◆ EXERCISE DESCRIPTION ◆
Output the data below line for line, exactly, up to and including the line where "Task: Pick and" appears.
———
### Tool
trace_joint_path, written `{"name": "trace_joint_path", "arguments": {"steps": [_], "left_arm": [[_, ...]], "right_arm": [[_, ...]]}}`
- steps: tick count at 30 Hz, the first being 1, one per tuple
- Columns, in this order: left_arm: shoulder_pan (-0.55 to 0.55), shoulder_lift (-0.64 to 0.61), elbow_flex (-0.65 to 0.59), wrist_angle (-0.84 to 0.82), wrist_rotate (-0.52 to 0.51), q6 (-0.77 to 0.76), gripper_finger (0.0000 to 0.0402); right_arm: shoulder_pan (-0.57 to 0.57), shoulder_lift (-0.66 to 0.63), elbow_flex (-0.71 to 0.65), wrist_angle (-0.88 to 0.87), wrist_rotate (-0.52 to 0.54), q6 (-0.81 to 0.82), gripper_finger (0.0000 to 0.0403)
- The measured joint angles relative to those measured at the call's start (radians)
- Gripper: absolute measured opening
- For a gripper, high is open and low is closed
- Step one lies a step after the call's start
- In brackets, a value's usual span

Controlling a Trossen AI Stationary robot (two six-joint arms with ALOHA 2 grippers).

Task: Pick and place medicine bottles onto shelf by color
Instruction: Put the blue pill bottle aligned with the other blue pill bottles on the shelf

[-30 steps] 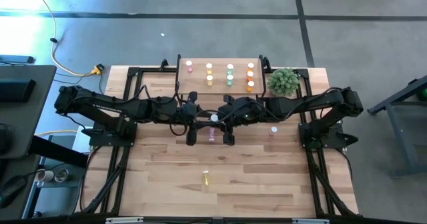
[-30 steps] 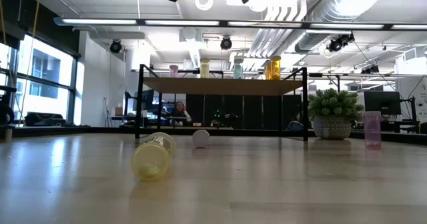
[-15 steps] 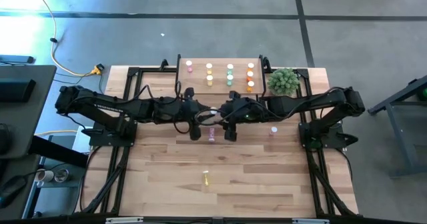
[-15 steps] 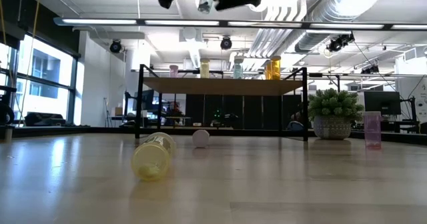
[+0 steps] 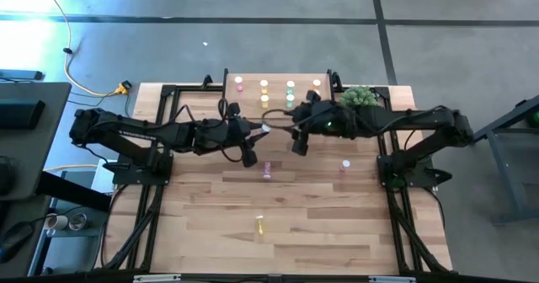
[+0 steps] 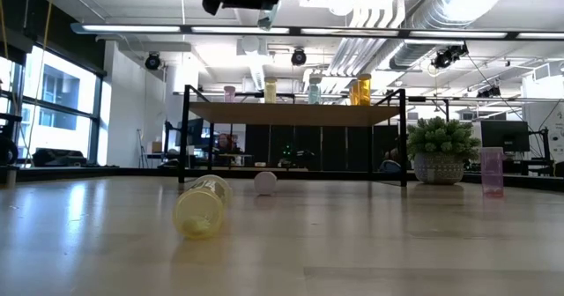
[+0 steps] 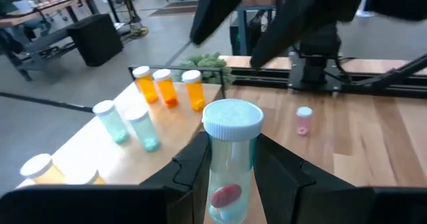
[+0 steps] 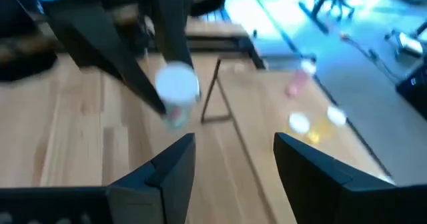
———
◆ REPLY TO THE TASK ◆
### Tool
trace_joint_path, written `{"name": "trace_joint_path", "arguments": {"steps": [_], "left_arm": [[_, ...]], "right_arm": [[_, ...]]}}`
- steps: tick count at 30 Hz, the first being 1, one per tuple
- Columns, in this order: left_arm: shoulder_pan (-0.55 to 0.55), shoulder_lift (-0.64 to 0.61), elbow_flex (-0.65 to 0.59), wrist_angle (-0.84 to 0.82), wrist_rotate (-0.52 to 0.51), q6 (-0.77 to 0.76), gripper_finger (0.0000 to 0.0402); right_arm: shoulder_pan (-0.57 to 0.57), shoulder_lift (-0.66 to 0.63), elbow_flex (-0.71 to 0.65), wrist_angle (-0.88 to 0.87), wrist_rotate (-0.52 to 0.54), q6 (-0.81 to 0.82), gripper_finger (0.0000 to 0.0403)
- The measured joint angles relative to those measured at the call's start (radians)
- Gripper: absolute measured opening
- For a gripper, high is open and low is closed
- Step one lies a step after the call's start
- In brackets, a value's usual span

Controlling a Trossen AI Stationary robot (two six-joint arms with ALOHA 2 grippers).

Task: Pick and place medicine bottles onto shelf by color

The exercise is finished and nothing remains.